The most learned of teachers may have difficulties imparting deep understanding to all students, especially when the time allocated to cover a list of concepts is not matched to the time it takes for any student to learn the concepts. I believe this is the fundamental problem in education today.

We expect anyone and everyone to learn at the same, or very nearly same, pace irrespective of individual differences. On its face, this is ridiculous, since adults are unable to master hardly anything (of challenge) at the same rate. Why in heavens sake do we expect young children and adolescents to do so? The only reason that makes sense, at least when taken in historical perspective, is the necessity to educate as many people as possible, as efficiently as possible. The resultant educational system satisfied that goal in some sense by rapidly increasing the number of citizens with high school educations. However, it was not designed to maximize learning for all, which at the time may not have even been something discernible as a need.

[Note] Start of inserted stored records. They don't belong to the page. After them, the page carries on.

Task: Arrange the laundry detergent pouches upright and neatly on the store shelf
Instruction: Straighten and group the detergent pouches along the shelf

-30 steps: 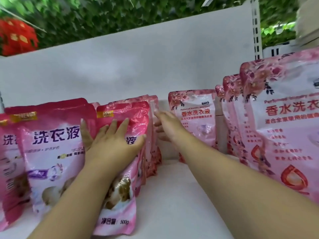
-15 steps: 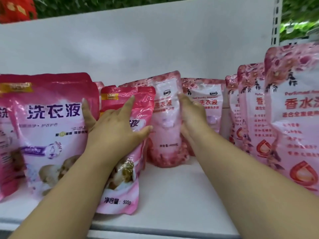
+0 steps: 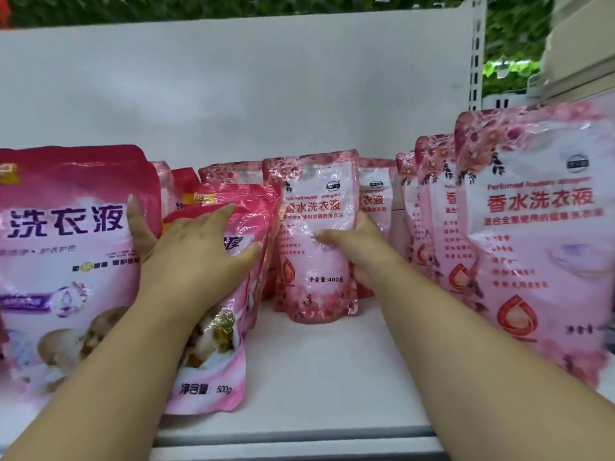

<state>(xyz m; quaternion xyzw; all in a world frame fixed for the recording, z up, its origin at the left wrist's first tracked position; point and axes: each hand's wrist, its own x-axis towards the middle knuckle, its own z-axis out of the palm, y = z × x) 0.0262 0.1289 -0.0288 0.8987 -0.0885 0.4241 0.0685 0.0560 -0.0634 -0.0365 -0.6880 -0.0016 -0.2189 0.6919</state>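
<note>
Since a moment ago your right hand has brought the 400 g rose-print pouch forward and turned it to face you; it now stands upright on the white shelf, in front of the other rose-print pouches at the back. Your thumb lies across the front of that pouch near its middle and your fingers curl behind its right edge, so you grip it from the right side. Your left hand has stayed where it was: fingers spread and fairly straight, pressed flat on the upper front of the 500 g pink pouch, which leans back with its base toward the shelf's front edge. The little finger reaches across onto the large pink pouch just to the left, which touches the 500 g one. The 400 g pouch stands just right of the 500 g pouch, their top corners close. A row of tall rose-print pouches stands at the far right, apart from your right hand.
</note>
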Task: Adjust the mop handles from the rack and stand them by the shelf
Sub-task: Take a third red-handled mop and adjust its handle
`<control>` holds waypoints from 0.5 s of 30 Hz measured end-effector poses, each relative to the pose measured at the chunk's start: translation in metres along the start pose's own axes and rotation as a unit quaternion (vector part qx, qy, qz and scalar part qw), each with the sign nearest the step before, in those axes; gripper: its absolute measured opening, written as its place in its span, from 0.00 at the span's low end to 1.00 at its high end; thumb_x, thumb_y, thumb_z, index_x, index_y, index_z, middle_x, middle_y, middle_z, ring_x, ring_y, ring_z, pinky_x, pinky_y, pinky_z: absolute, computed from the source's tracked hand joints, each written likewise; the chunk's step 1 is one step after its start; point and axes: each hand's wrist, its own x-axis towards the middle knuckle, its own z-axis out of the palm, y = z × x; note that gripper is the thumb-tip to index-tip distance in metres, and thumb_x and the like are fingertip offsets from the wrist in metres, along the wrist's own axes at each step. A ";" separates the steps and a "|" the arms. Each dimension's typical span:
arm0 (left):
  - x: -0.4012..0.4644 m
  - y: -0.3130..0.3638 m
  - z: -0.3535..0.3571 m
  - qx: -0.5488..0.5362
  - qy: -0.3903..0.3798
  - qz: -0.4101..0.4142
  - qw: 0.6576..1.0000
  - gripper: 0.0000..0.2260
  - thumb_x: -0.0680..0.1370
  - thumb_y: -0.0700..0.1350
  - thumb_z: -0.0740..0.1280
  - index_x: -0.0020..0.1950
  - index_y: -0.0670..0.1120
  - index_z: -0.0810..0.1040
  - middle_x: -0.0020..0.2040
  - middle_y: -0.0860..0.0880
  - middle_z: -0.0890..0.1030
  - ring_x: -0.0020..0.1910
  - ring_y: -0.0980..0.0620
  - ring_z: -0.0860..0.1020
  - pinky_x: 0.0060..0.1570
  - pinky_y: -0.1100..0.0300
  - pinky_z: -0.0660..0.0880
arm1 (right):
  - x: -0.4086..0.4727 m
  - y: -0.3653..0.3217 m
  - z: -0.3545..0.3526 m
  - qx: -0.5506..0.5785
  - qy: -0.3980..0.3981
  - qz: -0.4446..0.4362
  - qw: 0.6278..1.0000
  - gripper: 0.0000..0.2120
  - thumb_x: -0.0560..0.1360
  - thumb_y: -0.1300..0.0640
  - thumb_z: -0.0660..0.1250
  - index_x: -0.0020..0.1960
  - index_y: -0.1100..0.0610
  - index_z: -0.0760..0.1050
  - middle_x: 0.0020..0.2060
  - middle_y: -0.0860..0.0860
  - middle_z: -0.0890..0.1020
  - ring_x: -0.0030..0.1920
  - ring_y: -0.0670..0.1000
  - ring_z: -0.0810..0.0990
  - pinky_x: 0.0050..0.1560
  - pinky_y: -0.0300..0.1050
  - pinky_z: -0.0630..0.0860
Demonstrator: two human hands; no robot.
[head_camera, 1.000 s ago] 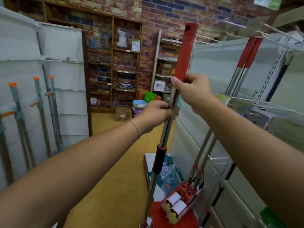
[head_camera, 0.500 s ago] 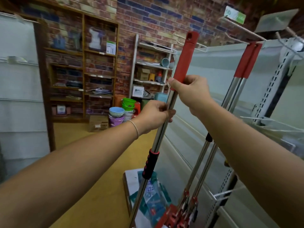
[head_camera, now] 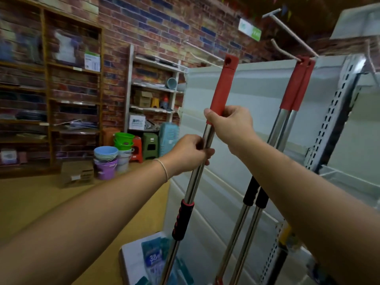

Today, with the advent of sophisticated technology, we have the means to craft learning solutions that can be highly individualized. However, it has significant upfront and ongoing costs. As the Tea Party, and other tax averse factions, rally against taxation, they prohibit additional investments necessary to evolve our education system. So, we are stuck with a nearly impossible task of educating an amazingly diverse student population, regardless of their preparedness, or even desire, to learn what society deems necessary, all the while those who could help improve the situation remain self-absorbed in their personal affairs, and not that of our great nation.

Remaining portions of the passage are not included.